## What to produce
From the first line to the last, retype the records exactly without their images.

## Recorded information
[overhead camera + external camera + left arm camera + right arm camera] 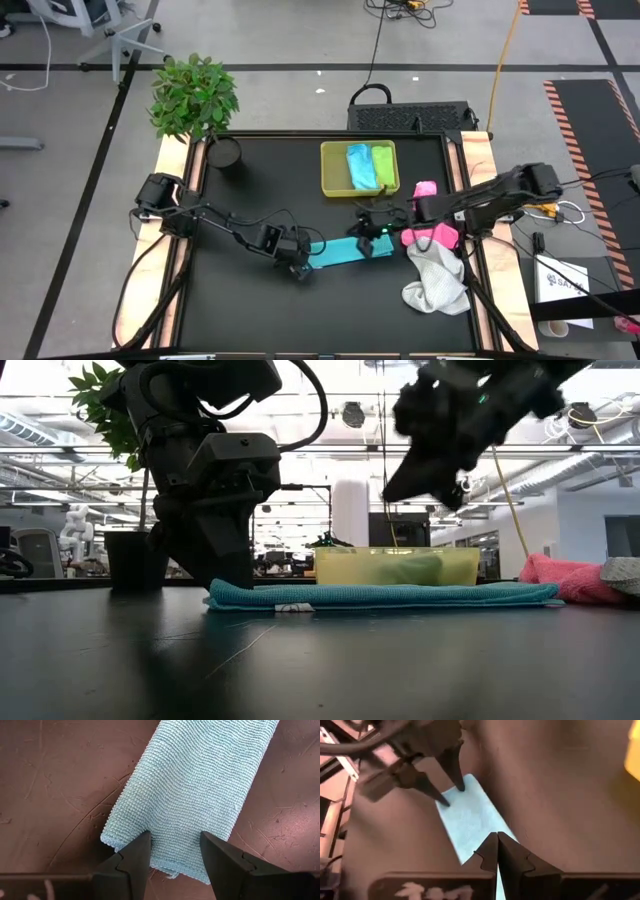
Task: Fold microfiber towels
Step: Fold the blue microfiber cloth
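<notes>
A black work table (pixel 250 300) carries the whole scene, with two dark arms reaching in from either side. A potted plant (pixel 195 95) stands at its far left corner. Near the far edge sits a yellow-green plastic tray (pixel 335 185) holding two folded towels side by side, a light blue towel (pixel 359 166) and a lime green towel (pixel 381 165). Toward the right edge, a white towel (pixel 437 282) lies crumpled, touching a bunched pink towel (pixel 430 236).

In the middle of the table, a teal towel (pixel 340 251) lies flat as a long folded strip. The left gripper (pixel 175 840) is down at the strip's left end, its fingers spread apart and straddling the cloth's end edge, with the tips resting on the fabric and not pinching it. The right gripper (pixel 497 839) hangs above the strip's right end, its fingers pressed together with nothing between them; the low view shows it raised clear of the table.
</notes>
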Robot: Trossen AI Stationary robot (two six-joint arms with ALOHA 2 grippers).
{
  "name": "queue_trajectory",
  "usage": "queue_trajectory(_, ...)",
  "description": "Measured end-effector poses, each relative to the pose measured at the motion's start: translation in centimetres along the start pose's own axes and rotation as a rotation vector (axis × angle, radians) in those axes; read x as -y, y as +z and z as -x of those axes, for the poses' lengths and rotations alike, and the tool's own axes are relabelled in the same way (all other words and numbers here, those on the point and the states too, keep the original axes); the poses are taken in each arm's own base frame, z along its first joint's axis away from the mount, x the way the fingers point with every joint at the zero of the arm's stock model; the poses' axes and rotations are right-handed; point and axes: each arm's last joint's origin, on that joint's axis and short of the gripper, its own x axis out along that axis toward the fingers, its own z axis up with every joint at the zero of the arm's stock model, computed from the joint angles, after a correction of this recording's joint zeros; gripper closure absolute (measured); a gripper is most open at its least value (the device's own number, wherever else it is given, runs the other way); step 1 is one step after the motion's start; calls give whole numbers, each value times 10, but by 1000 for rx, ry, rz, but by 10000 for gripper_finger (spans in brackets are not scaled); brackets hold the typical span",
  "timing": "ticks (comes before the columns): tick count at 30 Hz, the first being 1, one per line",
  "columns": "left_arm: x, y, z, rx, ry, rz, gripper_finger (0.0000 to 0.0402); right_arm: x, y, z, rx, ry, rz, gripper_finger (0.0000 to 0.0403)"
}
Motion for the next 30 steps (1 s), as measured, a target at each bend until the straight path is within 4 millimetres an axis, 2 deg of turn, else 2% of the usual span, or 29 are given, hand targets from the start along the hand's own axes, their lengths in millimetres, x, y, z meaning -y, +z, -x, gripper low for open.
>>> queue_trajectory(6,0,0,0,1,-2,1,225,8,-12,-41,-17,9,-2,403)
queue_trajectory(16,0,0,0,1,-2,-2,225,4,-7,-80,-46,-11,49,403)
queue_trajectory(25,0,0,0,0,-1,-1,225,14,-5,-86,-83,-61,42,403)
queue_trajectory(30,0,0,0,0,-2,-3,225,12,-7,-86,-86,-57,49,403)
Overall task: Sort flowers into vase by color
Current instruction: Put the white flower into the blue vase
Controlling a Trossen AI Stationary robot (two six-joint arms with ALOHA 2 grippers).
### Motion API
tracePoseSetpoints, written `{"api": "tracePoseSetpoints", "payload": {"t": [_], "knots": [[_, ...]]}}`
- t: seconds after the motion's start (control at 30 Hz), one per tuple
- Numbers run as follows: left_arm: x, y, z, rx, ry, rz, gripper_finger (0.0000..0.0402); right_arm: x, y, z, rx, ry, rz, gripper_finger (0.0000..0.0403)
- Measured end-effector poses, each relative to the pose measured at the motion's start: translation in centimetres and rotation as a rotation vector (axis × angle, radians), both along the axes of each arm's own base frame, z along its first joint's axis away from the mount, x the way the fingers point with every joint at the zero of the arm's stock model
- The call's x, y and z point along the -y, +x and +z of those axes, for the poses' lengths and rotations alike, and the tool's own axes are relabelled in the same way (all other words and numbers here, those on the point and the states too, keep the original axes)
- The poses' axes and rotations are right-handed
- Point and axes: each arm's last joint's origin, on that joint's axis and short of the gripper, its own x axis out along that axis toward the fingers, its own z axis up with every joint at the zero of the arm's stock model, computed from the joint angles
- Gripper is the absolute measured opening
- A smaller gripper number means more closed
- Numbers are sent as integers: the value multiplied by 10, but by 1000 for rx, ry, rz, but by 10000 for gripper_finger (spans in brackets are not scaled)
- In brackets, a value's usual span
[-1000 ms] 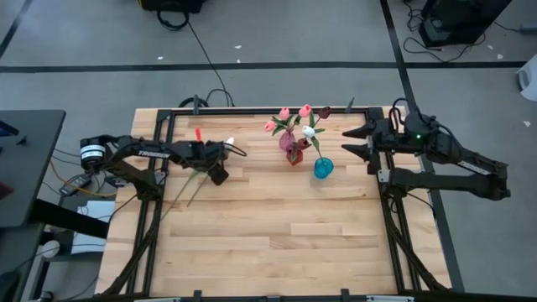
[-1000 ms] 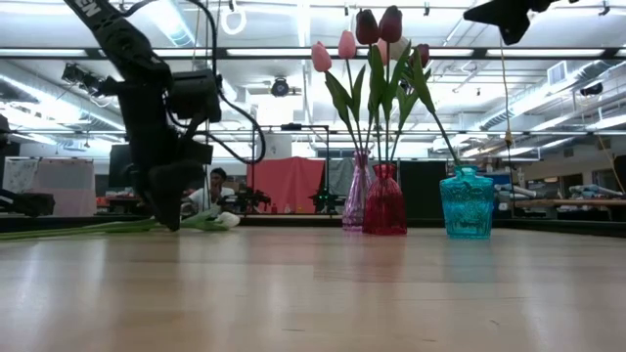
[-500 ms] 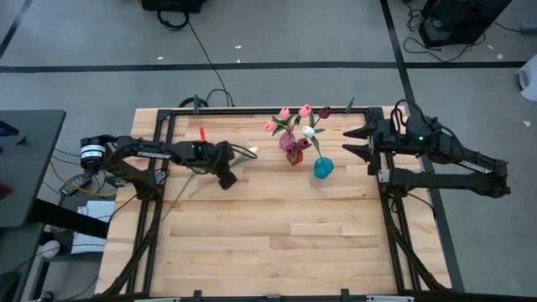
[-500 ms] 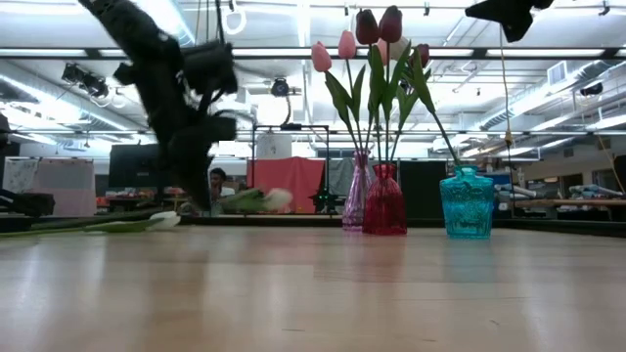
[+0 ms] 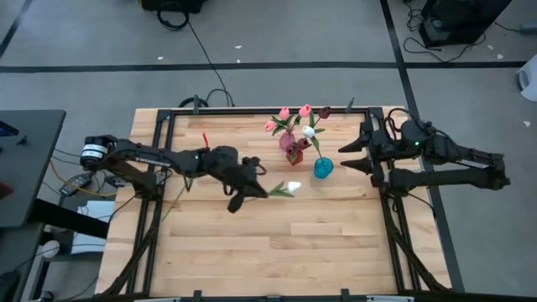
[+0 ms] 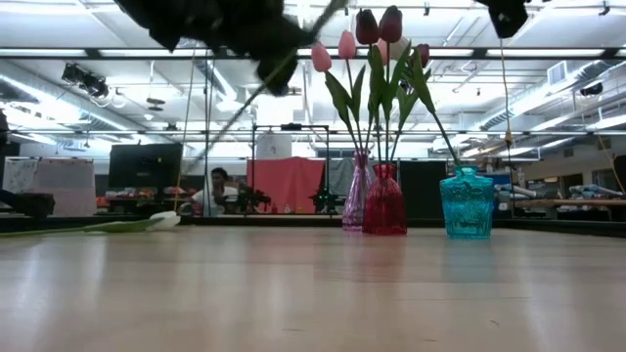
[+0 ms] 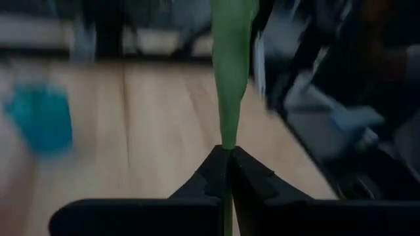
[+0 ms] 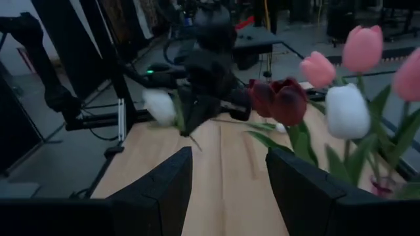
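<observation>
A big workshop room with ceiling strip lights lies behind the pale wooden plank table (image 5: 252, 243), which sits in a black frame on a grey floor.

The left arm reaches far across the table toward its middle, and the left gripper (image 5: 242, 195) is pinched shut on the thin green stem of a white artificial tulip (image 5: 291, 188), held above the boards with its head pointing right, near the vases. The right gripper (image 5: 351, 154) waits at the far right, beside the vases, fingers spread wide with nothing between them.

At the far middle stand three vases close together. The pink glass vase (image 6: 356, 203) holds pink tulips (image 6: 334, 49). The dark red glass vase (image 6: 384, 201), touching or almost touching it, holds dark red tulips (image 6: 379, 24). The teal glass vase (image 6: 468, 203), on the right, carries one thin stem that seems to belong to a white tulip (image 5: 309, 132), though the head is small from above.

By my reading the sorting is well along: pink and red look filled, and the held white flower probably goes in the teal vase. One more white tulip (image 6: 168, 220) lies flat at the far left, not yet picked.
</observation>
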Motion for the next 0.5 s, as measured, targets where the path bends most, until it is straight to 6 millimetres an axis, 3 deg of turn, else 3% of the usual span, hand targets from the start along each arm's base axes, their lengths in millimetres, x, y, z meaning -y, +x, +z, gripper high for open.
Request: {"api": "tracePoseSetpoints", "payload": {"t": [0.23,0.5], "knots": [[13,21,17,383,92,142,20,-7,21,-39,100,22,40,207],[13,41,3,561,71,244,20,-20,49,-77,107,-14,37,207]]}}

## Response
[overhead camera + external camera + left arm camera + right arm camera] 
Task: Fold microfiber towels
Step: Fold the blue microfiber cloth
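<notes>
A black work table (pixel 250 300) carries the whole scene, with two dark arms reaching in from either side. A potted plant (pixel 195 95) stands at its far left corner. Near the far edge sits a yellow-green plastic tray (pixel 335 185) holding two folded towels side by side, a light blue towel (pixel 359 166) and a lime green towel (pixel 381 165). Toward the right edge, a white towel (pixel 437 282) lies crumpled, touching a bunched pink towel (pixel 430 236).

In the middle of the table, a teal towel (pixel 340 251) lies flat as a long folded strip. The left gripper (pixel 175 840) is down at the strip's left end, its fingers spread apart and straddling the cloth's end edge, with the tips resting on the fabric and not pinching it. The right gripper (pixel 497 839) hangs above the strip's right end, its fingers pressed together with nothing between them; the low view shows it raised clear of the table.
</notes>
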Robot: Trossen AI Stationary robot (two six-joint arms with ALOHA 2 grippers).
{
  "name": "queue_trajectory",
  "usage": "queue_trajectory(_, ...)",
  "description": "Measured end-effector poses, each relative to the pose measured at the motion's start: translation in centimetres along the start pose's own axes and rotation as a rotation vector (axis × angle, radians) in those axes; read x as -y, y as +z and z as -x of those axes, for the poses' lengths and rotations alike, and the tool's own axes are relabelled in the same way (all other words and numbers here, those on the point and the states too, keep the original axes); the poses are taken in each arm's own base frame, z along its first joint's axis away from the mount, x the way the fingers point with every joint at the zero of the arm's stock model; the poses' axes and rotations are right-handed; point and axes: each arm's last joint's origin, on that joint's axis and short of the gripper, its own x axis out along that axis toward the fingers, its own z axis up with every joint at the zero of the arm's stock model, computed from the joint angles, after a correction of this recording's joint zeros; gripper closure absolute (measured); a gripper is most open at its least value (the device's own number, wherever else it is given, runs the other way); step 1 is one step after the motion's start; calls give whole numbers, each value times 10, but by 1000 for rx, ry, rz, but by 10000 for gripper_finger (spans in brackets are not scaled); brackets hold the typical span",
  "timing": "ticks (comes before the columns): tick count at 30 Hz, the first being 1, one per line",
  "columns": "left_arm: x, y, z, rx, ry, rz, gripper_finger (0.0000 to 0.0402); right_arm: x, y, z, rx, ry, rz, gripper_finger (0.0000 to 0.0403)"
}
Motion for the next 30 steps (1 s), as measured, a target at each bend until the straight path is within 4 millimetres an axis, 2 deg of turn, else 2% of the usual span, or 29 are given, hand targets from the start along the hand's own axes, their lengths in millimetres, x, y, z meaning -y, +z, -x, gripper low for open.
>>> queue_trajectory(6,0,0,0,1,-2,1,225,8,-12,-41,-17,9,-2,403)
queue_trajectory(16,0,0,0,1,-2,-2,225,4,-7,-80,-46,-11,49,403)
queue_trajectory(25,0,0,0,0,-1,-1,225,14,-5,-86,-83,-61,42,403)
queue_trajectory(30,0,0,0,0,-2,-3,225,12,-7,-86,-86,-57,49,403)
Overall task: Sort flowers into vase by color
Current instruction: Put the white flower into the blue vase
Controlling a Trossen AI Stationary robot (two six-joint arms with ALOHA 2 grippers).
### Motion API
tracePoseSetpoints, written `{"api": "tracePoseSetpoints", "payload": {"t": [_], "knots": [[_, ...]]}}`
- t: seconds after the motion's start (control at 30 Hz), one per tuple
- Numbers run as follows: left_arm: x, y, z, rx, ry, rz, gripper_finger (0.0000..0.0402); right_arm: x, y, z, rx, ry, rz, gripper_finger (0.0000..0.0403)
- Measured end-effector poses, each relative to the pose measured at the motion's start: translation in centimetres and rotation as a rotation vector (axis × angle, radians), both along the axes of each arm's own base frame, z along its first joint's axis away from the mount, x the way the fingers point with every joint at the zero of the arm's stock model
- The call's x, y and z point along the -y, +x and +z of those axes, for the poses' lengths and rotations alike, and the tool's own axes are relabelled in the same way (all other words and numbers here, those on the point and the states too, keep the original axes)
- The poses' axes and rotations are right-handed
- Point and axes: each arm's last joint's origin, on that joint's axis and short of the gripper, its own x axis out along that axis toward the fingers, its own z axis up with every joint at the zero of the arm's stock model, computed from the joint angles
- Gripper is the absolute measured opening
- A smaller gripper number means more closed
- Numbers are sent as integers: the value multiplied by 10, but by 1000 for rx, ry, rz, but by 10000 for gripper_finger (spans in brackets are not scaled)
- In brackets, a value's usual span
[-1000 ms] 
[-1000 ms] 
[-500 ms] 
[-500 ms] 
[+0 ms] 
[+0 ms] 
[+0 ms] 
[+0 ms] 
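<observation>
A big workshop room with ceiling strip lights lies behind the pale wooden plank table (image 5: 252, 243), which sits in a black frame on a grey floor.

The left arm reaches far across the table toward its middle, and the left gripper (image 5: 242, 195) is pinched shut on the thin green stem of a white artificial tulip (image 5: 291, 188), held above the boards with its head pointing right, near the vases. The right gripper (image 5: 351, 154) waits at the far right, beside the vases, fingers spread wide with nothing between them.

At the far middle stand three vases close together. The pink glass vase (image 6: 356, 203) holds pink tulips (image 6: 334, 49). The dark red glass vase (image 6: 384, 201), touching or almost touching it, holds dark red tulips (image 6: 379, 24). The teal glass vase (image 6: 468, 203), on the right, carries one thin stem that seems to belong to a white tulip (image 5: 309, 132), though the head is small from above.

By my reading the sorting is well along: pink and red look filled, and the held white flower probably goes in the teal vase. One more white tulip (image 6: 168, 220) lies flat at the far left, not yet picked.
</observation>
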Motion for the next 0.5 s, as measured, targets where the path bends most, until it is straight to 6 millimetres an axis, 3 deg of turn, else 3% of the usual span, hand targets from the start along each arm's base axes, their lengths in millimetres, x, y, z meaning -y, +x, +z, gripper high for open.
Request: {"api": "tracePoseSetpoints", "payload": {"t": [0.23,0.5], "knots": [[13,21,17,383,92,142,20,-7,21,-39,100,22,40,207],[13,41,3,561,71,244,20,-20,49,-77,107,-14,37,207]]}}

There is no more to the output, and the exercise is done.